Han等(2009)使用Illumina-Human610-Quad BeadChips对1,047例病例和1,205例对照进行了基因分型,并在另外两个队列(3,152例和7,050例)中复制了78个SNP,从而对中国汉族人群进行了SLE的全基因组关联研究。
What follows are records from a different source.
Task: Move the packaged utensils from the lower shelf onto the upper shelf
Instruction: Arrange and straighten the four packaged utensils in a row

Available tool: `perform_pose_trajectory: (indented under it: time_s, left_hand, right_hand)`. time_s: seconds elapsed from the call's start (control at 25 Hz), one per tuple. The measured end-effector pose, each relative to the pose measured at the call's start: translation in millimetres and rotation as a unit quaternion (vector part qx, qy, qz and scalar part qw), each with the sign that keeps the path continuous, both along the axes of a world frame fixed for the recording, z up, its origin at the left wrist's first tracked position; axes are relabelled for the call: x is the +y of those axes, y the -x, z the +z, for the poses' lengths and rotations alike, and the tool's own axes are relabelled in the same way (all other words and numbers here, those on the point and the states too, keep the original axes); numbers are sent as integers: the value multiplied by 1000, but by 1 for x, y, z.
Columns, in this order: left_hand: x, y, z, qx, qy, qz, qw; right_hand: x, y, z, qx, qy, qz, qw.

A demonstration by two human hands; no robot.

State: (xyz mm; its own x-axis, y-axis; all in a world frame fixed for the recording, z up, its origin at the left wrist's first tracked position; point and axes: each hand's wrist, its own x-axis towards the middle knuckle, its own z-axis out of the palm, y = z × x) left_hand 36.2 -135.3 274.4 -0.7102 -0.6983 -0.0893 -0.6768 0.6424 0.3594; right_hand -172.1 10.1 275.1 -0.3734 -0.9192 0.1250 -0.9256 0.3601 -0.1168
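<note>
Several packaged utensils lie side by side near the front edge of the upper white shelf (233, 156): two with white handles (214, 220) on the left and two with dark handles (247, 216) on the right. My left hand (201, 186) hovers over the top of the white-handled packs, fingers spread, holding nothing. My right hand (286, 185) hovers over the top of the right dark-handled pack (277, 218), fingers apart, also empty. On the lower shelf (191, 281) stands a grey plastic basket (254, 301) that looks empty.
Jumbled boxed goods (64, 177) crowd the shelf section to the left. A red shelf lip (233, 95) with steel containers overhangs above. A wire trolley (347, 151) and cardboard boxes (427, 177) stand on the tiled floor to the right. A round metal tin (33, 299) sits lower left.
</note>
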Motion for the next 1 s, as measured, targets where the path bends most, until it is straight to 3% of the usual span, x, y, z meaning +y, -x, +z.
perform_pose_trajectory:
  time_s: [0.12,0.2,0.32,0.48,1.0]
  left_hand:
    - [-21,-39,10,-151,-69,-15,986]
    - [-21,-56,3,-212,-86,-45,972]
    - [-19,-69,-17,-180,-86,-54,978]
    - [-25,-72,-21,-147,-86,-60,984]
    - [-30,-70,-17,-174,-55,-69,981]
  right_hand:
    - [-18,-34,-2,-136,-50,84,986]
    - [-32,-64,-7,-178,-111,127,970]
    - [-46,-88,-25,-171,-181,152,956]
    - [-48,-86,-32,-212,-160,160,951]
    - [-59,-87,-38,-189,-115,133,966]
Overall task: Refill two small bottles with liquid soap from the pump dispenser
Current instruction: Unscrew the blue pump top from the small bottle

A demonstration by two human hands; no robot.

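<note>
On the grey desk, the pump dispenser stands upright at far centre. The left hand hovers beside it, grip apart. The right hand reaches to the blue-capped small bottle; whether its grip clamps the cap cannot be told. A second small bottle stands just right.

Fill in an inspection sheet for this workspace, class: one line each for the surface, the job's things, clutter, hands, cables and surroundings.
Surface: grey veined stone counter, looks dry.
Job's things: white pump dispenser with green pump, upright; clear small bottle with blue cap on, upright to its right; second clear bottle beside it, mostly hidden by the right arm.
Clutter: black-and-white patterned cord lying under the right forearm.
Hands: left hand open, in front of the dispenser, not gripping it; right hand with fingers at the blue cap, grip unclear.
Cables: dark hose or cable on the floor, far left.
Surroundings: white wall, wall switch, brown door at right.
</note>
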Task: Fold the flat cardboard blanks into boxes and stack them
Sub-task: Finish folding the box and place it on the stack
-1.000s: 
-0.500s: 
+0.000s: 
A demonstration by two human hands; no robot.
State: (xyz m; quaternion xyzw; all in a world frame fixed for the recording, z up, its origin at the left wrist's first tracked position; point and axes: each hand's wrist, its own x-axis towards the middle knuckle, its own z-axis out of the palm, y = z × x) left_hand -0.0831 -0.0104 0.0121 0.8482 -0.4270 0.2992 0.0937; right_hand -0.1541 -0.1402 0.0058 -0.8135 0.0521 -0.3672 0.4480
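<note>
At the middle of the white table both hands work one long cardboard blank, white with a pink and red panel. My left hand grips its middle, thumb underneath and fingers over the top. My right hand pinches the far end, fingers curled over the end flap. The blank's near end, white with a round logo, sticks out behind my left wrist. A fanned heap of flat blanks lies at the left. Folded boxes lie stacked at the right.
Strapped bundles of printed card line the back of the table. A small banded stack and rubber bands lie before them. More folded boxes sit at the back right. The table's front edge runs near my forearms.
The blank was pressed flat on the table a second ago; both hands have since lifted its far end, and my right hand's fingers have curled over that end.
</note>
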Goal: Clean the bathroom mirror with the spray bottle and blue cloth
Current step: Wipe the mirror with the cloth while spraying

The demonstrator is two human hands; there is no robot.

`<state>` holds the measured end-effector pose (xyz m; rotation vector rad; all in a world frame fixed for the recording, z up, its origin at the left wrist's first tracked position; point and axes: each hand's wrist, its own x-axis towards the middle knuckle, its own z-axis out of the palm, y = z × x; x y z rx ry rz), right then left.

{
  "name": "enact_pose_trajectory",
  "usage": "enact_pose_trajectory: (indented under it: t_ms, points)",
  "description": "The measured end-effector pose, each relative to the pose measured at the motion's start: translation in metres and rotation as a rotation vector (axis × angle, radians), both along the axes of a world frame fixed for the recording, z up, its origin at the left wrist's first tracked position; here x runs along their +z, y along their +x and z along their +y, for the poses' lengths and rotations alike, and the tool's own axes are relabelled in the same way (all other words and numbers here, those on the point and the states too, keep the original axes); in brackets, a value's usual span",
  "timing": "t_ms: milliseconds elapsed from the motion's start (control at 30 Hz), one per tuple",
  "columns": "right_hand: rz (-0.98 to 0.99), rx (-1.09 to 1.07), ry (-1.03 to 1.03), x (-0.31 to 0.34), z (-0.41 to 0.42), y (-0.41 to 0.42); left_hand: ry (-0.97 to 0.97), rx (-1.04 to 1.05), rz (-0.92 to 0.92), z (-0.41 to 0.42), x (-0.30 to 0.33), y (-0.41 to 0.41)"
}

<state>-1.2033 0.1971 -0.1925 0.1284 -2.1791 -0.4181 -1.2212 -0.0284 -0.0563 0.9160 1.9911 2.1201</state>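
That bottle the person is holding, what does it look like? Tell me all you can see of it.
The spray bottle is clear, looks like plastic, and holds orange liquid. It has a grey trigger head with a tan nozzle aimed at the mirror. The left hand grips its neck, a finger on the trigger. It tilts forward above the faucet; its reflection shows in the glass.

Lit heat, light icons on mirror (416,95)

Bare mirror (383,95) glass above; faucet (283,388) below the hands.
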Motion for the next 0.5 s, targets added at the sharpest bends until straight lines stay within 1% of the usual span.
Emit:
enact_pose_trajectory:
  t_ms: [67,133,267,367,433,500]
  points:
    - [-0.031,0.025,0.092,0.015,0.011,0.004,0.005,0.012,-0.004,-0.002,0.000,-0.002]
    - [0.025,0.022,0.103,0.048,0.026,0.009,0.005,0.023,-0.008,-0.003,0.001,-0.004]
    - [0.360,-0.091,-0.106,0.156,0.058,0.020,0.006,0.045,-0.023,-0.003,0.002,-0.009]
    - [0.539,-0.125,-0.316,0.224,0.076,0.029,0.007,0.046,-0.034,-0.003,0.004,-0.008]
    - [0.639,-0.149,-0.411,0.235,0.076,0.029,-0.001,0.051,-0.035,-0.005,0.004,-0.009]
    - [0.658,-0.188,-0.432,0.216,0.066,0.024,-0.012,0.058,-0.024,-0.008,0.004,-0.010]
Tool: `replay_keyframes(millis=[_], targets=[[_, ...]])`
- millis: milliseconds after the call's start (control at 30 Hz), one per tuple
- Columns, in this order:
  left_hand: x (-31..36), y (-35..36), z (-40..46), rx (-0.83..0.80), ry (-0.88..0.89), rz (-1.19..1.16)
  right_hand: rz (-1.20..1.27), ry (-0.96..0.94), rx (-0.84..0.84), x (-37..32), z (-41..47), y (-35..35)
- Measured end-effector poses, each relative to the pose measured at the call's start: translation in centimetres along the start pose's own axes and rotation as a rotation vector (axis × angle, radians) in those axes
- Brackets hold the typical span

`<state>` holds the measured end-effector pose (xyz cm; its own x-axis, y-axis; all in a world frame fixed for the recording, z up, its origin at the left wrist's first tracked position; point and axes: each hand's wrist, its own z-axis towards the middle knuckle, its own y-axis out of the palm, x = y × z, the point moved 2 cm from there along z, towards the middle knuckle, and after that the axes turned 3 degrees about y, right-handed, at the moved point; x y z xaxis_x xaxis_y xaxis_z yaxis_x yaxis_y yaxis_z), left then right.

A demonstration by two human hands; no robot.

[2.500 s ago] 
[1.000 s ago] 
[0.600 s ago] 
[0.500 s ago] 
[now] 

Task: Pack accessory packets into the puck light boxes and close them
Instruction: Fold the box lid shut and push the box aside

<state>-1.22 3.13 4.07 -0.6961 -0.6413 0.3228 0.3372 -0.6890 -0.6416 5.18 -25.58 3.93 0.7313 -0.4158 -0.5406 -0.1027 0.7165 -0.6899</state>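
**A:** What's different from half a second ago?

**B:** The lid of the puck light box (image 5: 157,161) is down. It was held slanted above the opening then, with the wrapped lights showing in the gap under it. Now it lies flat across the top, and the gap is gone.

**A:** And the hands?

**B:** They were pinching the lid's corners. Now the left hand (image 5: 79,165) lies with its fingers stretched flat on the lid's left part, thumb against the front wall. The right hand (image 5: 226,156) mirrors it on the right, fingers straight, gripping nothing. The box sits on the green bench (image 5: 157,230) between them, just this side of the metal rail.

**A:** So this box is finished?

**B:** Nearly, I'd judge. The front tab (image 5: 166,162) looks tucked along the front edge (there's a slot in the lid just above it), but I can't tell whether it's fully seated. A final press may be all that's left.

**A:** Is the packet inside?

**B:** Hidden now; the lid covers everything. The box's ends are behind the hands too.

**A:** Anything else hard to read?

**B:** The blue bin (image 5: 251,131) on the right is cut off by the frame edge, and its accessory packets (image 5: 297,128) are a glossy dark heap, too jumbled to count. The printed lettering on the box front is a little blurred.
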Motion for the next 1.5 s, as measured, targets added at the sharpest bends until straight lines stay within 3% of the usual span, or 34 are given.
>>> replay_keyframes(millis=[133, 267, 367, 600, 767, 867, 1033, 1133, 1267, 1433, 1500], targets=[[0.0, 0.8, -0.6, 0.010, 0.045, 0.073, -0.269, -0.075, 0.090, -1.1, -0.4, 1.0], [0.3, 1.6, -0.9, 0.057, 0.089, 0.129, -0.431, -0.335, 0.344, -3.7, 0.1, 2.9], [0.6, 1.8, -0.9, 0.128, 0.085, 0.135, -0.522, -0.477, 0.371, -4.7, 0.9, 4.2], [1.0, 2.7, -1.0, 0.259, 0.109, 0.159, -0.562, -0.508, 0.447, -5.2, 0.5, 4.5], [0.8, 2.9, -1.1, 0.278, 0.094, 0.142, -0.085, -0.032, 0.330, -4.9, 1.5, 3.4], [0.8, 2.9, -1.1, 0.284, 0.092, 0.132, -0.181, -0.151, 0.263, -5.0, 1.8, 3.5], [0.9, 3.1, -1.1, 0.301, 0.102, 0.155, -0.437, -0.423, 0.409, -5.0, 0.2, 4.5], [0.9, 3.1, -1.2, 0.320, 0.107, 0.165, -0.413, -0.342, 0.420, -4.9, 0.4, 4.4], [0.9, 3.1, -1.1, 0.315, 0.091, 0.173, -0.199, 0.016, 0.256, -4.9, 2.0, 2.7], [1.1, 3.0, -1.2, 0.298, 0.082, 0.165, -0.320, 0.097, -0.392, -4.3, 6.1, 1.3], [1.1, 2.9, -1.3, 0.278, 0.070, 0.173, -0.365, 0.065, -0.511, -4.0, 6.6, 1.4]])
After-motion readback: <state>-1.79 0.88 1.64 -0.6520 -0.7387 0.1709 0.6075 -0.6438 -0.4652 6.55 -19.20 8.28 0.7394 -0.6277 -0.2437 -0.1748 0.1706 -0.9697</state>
Han等(2009年)在rs7574865发现与STAT4基因相关(合并P值= 5.17 x 10(-42),优势比= 1.51,95%置信区间1.43-1.61)。
通过测量来自不同种族背景的270名SLE患者队列中的PBMC中的血清IFNA(147660)活性和IFNA诱导的基因表达,Kariuki等人(2009)显示STAT4 SNP rs7574865的T等位基因与较低的血清IFNA活性和较高的IFNA诱导的基因表达同时相关。尽管IRF5(607218)SLE风险基因型与较高的血清IFNA活性相关,但STAT4的影响在PBMC对血清IFNA的敏感性中占主导地位。Kariuki等(2009年)得出结论,STAT4的风险变异在IFNA通路失调和SLE易感性中至关重要。